In my kaleidoscope analogy, a reversion or archetypal reduction process corresponds with attending primarily to the turning, reconfiguring colored ships that are the source of all the particular images appearing at the far end of the kaleidoscope through the peephole. Practically speaking, this is achieved by immersing ourselves in ongoing researches into mythology, history, comparative religion, philosophy, the visual arts, world literature, depth psychology, and other disciplines in and by means of which we are granted glimpses of these archetypal figures and motifs.

There are two points I want to get across here: 1.) The development of the individual towards wholeness is significantly but by no means exclusively dependent upon the prevailing cultural opportunities, collective preoccupations, and other outer factors – but has as much or more to do with the inner work involved in germinating those seed-potentials (for wholeness) within the psyche and tending to their growth. 2.) The distinctive seed-potentials, along with the peculiar cultural-political soil into which we are born, do not – by themselves – make us into conscious, whole personalities.
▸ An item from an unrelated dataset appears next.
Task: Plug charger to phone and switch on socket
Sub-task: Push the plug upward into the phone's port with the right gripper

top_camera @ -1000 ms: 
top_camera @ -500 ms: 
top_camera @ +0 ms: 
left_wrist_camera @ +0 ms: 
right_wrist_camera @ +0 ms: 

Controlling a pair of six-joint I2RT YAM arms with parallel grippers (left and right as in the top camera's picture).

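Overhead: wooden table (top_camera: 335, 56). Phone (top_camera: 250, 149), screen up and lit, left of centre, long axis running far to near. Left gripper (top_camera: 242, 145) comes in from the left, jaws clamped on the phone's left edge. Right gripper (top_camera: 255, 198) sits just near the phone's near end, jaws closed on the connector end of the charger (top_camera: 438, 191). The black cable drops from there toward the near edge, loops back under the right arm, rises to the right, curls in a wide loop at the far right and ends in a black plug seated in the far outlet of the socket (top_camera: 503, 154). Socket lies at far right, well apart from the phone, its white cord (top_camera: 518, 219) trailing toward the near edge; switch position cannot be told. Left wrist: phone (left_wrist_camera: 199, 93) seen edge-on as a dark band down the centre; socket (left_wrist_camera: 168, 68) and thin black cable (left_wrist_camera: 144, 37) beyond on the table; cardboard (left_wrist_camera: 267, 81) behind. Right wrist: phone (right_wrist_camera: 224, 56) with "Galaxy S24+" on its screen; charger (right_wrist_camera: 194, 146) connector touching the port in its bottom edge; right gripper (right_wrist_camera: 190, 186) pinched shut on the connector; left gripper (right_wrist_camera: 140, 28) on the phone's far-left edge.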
Together they comprise the “original state” or “prima materia” with which we began our artful work.

If we look, say, at a hundred persons who receive the same splendid formal education and upbringing or thousand persons born with the same balanced, auspicious horoscope, we will find that perhaps one or two from both groups will make extraordinary use of these exceptional, given conditions, while the majority will have un-exceptional success. And conversely, a minority among those born into palpably adverse conditions will – precisely in their creative/heroic response to these hurdles and adversities – be spurred on to achievements that would otherwise lie beyond their grasp. What is being singled out for emphasis, of course, is the role played by our individual effort, imagination, and ingenuity in the alchemical-transformative process we are engaged in here.

Mere mimesis – or adaptive inculcation and imitation of given, prevalent cultural forms, values, and directives –serves only as a point of departure for the individuation process. If we get stuck there, the process of inner growth and differentiation comes to a halt. Naturally, such compliant and obedient adaptation and conscription into the prevalent system is always being encouraged by those who profit (materially, politically, socially, etc.) from such systems and schemes. As compliant servants – say, to an unscrupulous, profit-driven corporation or a reactionary political party – we may “gain the world and lose our souls.”

That being said, unless we initially adapt to and gain an “insider” understanding, as it were, of the scheme, system, or “day and age” into which fate has dropped us, we will thereafter be hampered in our most strenuous efforts to move beyond this preliminary level of acculturation. The more clearly and thoroughly we see and understand our limited and limiting beginnings – i.e., our peculiar insertion point into time-space – the greater will be our success, later, when it becomes necessary to push off from that first platform into terra incognita. If our understanding of our early formation and stamping is dim and sketchy, our attempts, later, to differentiate our consciousness from these horizons will be correspondingly sketchy and ineffectual. The platform against which we push will feel mushy and flimsy, giving way under our feet.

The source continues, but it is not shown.